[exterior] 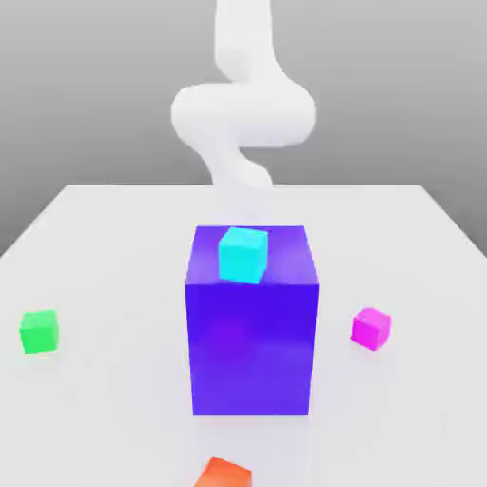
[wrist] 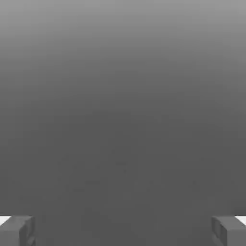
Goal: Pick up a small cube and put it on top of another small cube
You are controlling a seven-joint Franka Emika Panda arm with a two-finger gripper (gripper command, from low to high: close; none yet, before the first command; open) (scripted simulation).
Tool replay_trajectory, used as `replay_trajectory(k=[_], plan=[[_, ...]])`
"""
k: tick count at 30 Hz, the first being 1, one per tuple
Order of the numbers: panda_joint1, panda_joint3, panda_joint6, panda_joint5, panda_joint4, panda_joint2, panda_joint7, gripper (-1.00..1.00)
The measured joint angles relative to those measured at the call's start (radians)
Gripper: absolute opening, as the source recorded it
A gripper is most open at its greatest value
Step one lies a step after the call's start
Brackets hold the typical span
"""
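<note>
The small magenta cube [exterior: 371, 328] sits on the white table [exterior: 114, 238] at the exterior view's right. The small green cube [exterior: 39, 332] rests on the table at the exterior view's left, far from the magenta one. My white arm [exterior: 243, 114] rises behind the big block at the back of the table. In the hand view my gripper [wrist: 123, 230] is open, its grey fingertips [wrist: 19, 229] far apart with nothing between them and plain grey background ahead.
A big blue-violet block [exterior: 251, 333] stands mid-table between the two small cubes, with a cyan cube [exterior: 243, 255] on its top. An orange cube [exterior: 224, 473] lies at the table's front edge.
</note>
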Motion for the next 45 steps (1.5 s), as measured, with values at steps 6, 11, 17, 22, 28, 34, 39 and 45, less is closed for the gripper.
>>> replay_trajectory(k=[6,11,17,22,28,34,39,45], plan=[[0.156,-0.049,0.099,0.009,-0.116,0.116,-0.270,0.00],[0.282,-0.076,0.181,0.013,-0.210,0.211,-0.486,0.00],[0.432,-0.095,0.280,0.015,-0.324,0.326,-0.741,0.00],[0.553,-0.101,0.362,0.015,-0.419,0.420,-0.951,0.00],[0.682,-0.088,0.460,0.009,-0.534,0.528,-1.197,0.00],[0.790,-0.062,0.557,-0.025,-0.648,0.629,-1.422,0.00],[0.826,-0.066,0.592,0.007,-0.650,0.687,-1.511,0.00],[0.840,-0.065,0.626,0.095,-0.619,0.749,-1.589,0.00]])
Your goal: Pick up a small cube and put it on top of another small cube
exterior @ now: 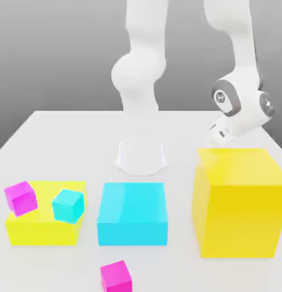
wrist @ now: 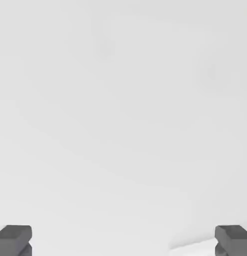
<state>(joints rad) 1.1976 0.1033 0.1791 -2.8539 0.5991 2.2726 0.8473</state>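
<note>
Behind the big yellow block (exterior: 237, 202), at the exterior view's right, your claw (exterior: 221, 133) hangs near its top back edge. Hand view: fingertips (wrist: 13, 239) spread wide, nothing between them. On the bench (exterior: 63, 137), a magenta small cube (exterior: 20, 198) and a cyan small cube (exterior: 68, 205) sit on the flat yellow block (exterior: 29, 231); a cyan block (exterior: 132, 214) lies beside it, and another magenta cube (exterior: 116, 276) in front.

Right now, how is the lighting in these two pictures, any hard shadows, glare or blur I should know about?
Exterior view: soft, even light; the big yellow block and the flat cyan block have brighter tops than fronts, with only faint shadows on the white table; edges look slightly soft. Hand view: pale, nearly featureless white surface, the two dark grey fingertips wide apart, no glare.
</note>
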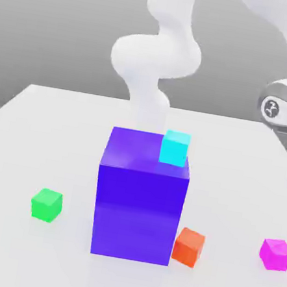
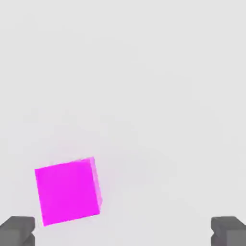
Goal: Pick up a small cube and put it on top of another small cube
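hand (image 2: 123, 233) wide open and empty above the magenta cube (image 2: 67, 192); green cube (image 1: 46, 205) well apart

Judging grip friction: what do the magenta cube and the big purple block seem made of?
Magenta cube: matte, flat colour, no shine; perhaps plastic or painted wood. Big purple block: glossier, soft sheen on its front; likely smooth plastic. Rendered scene, so uncertain.
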Action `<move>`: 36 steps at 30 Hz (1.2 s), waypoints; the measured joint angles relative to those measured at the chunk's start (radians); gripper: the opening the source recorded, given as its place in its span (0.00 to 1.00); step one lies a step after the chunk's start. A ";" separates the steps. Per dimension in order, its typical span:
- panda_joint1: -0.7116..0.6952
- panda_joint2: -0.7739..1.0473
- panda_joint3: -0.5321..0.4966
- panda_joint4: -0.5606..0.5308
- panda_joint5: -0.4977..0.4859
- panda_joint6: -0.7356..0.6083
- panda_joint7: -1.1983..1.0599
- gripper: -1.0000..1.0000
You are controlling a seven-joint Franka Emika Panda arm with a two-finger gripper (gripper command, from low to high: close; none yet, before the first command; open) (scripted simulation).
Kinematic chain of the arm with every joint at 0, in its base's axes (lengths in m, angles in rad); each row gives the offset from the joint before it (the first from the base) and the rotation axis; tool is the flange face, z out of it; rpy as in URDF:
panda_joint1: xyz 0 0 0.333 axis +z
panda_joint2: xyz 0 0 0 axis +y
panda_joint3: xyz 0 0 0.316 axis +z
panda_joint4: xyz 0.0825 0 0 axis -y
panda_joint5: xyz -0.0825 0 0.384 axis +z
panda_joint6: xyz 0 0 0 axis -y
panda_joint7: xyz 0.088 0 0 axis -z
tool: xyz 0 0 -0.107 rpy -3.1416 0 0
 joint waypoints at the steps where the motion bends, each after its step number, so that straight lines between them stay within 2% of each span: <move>1: 0.012 0.035 -0.007 0.001 -0.023 0.023 0.005 0.50; 5: 0.051 0.179 -0.047 0.026 -0.073 0.134 0.030 0.50; 6: 0.057 0.204 -0.054 0.031 -0.077 0.154 0.033 0.00; 14: 0.052 0.180 -0.048 0.026 -0.075 0.133 0.031 0.00; 18: 0.029 0.047 -0.016 -0.002 -0.031 0.028 -0.001 0.00; 25: -0.027 -0.029 -0.022 0.043 0.058 0.039 -0.028 0.00; 32: -0.203 -0.144 -0.130 0.032 0.014 0.036 -0.163 0.00; 36: -0.380 -0.238 -0.220 -0.018 -0.073 0.013 -0.322 0.00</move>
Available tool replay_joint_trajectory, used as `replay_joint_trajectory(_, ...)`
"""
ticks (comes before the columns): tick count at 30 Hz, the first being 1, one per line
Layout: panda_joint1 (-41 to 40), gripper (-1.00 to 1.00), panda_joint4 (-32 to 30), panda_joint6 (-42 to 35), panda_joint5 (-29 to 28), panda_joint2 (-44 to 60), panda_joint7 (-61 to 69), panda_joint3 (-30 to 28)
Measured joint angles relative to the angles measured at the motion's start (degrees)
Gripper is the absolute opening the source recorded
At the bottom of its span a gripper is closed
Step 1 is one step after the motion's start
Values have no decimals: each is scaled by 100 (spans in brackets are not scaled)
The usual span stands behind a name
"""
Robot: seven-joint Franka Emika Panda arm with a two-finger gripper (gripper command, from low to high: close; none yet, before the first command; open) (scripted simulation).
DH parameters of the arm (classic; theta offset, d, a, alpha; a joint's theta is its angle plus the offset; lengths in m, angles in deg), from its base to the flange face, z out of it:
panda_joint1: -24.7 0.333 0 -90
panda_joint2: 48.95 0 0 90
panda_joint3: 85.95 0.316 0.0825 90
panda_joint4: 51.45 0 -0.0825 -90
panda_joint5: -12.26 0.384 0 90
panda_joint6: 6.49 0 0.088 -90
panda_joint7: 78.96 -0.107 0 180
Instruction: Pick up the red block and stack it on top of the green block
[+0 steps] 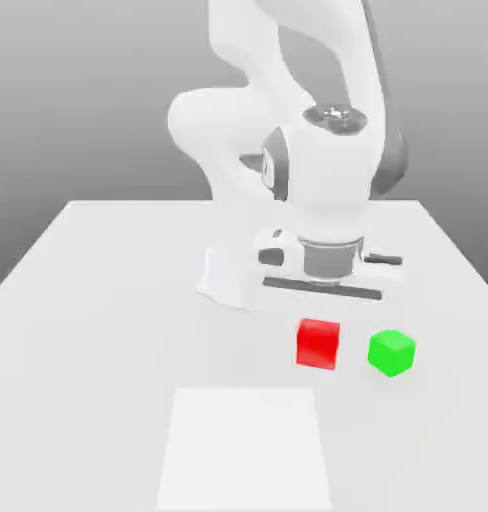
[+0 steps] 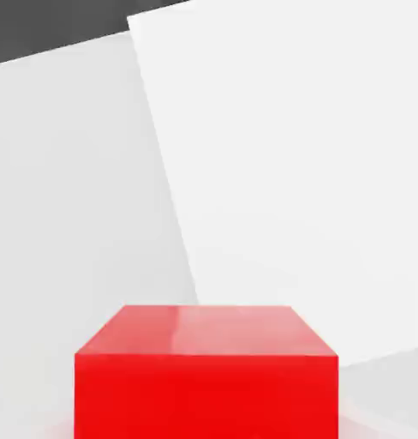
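Red block (image 2: 206, 377) close to hand camera, just beside green block (image 1: 392, 352) on surface (image 1: 108, 300); gripper closed, whether holding red block unclear.

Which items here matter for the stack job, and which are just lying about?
Job items:
- red block, on the table, beside the green one and apart from it
- green block, to the exterior view's right of the red block

Just there:
- pale square patch on the table, nearer the exterior camera than the blocks
- white table itself
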Motion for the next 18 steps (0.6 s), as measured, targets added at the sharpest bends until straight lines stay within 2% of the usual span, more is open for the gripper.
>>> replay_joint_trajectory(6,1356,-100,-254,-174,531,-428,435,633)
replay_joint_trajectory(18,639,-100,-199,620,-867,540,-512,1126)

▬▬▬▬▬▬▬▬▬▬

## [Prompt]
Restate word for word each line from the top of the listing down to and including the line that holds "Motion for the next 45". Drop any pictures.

## [Exercise solution]
[exterior] 
[wrist] 
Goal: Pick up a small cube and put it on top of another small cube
You are controlling a seven-joint Franka Emika Panda arm with a two-finger gripper (gripper command, from low to high: close; none yet, before the first command; open) (scripted simulation).
Tool replay_trajectory, used as `replay_trajectory(k=[_], plan=[[_, ...]])`
"""
k: tick count at 30 Hz, the first being 1, one per tuple
Order of the numbers: panda_joint1, panda_joint3, panda_joint6, panda_joint5, panda_joint4, panda_joint2, panda_joint7, gripper (-1.00..1.00)
The measured joint angles relative to those measured at the call's start (radians)
Gripper: absolute opening, as the source recorded it
A gripper is most open at its greatest value
Step one lies a step after the call's start
Brackets hold the typical span
"""
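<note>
The small magenta cube [exterior: 371, 328] sits on the white table [exterior: 114, 238] at the exterior view's right. The small green cube [exterior: 39, 332] rests on the table at the exterior view's left, far from the magenta one. My white arm [exterior: 243, 114] rises behind the big block at the back of the table. In the hand view my gripper [wrist: 123, 230] is open, its grey fingertips [wrist: 19, 229] far apart with nothing between them and plain grey background ahead.
A big blue-violet block [exterior: 251, 333] stands mid-table between the two small cubes, with a cyan cube [exterior: 243, 255] on its top. An orange cube [exterior: 224, 473] lies at the table's front edge.
</note>
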Motion for the next 45 steps (1.5 s), as measured, with values at steps 6, 11, 17, 22, 28, 34, 39 and 45, less is closed for the gripper.

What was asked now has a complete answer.